Ayık, Bayan Güreş Ulusal Ekibi’nin da kurulmasına öncülük ettiğini söz ederek, “Türk bayanı hangi kolda olursa olsun, her vakit başarılı olur. Kurtuluş Savaşı’nda Hatice Ana, Fatma Ana top mermisini omuzunda, kağnı arabası üstünde taşırken, Mehmetçik ile omuz omuza savaş verirken, onlara gereç götürürken, Türk bayanı neden sporun her kısmında olmasın? Hepimiz Voleybol Mili Takımı’mızın Avrupa şampiyonu olmasıyla gururlandık. Emeği geçen herkese teşekkür ederim. Gönül dilek eder ki bütün spor kollarımızda benzeri muvaffakiyetler olsun. Neden güreş de o denli olmasın?” değerlendirmesinde bulundu.

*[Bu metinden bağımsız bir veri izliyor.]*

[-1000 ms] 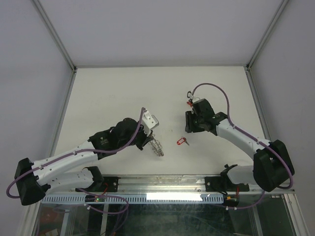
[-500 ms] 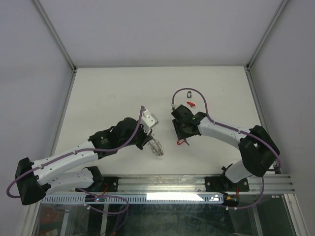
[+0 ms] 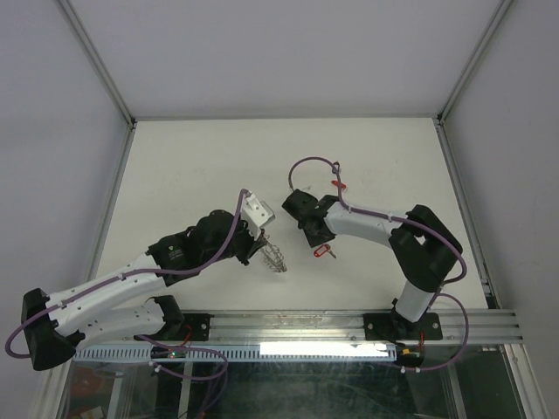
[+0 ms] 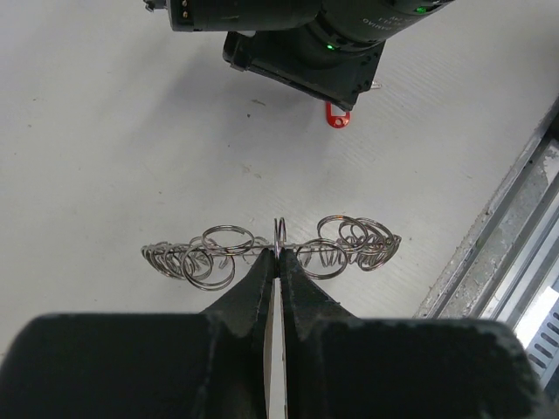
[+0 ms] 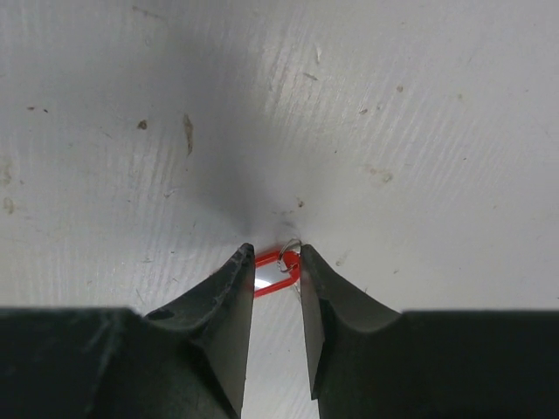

9. Cumhurbaşkanı Süleyman Demirel tarafından 1997 yılında “Devlet Üstün Hizmet Madalyası”na, 2008 yılında ise “TBMM Üstün Hizmet Ödülü”ne layık görülen Ayık, 1988 yılında ünlü güreşçi Kurtdereli Mehmet Pehlivan’ı canlandırdığı sinemada başrol oynadığını ve telif hakkını kurucusu olduğu vakfa bağışladığını kaydetti.

Ayık, güreş kısımlarıyla ilgili başka farklı federasyonlar yerine tek çatı altında toplanılmasının daha yararlı olacağını savunarak, Türkiye Güreş Federasyonu Lideri Onur Eroğlu’nun başarılı çalışmalara imza atacağına inandığını belirtti.

Ahmet Ayık, merhum siyasi parti başkanları Bülent Ecevit, Turgut Özal, Süleyman Demirel, Necmettin Erbakan ve Deniz Baykal’ın siyasete girmesi için kendisine vakit zaman tekliflerde bulunduğunu, kabul etmediğini, Erbakan’ın “Milli güreşçi demek, ulusal görüşçü demektir.” kelamının kendisini gülümsettiğini kelamlarına ekledi.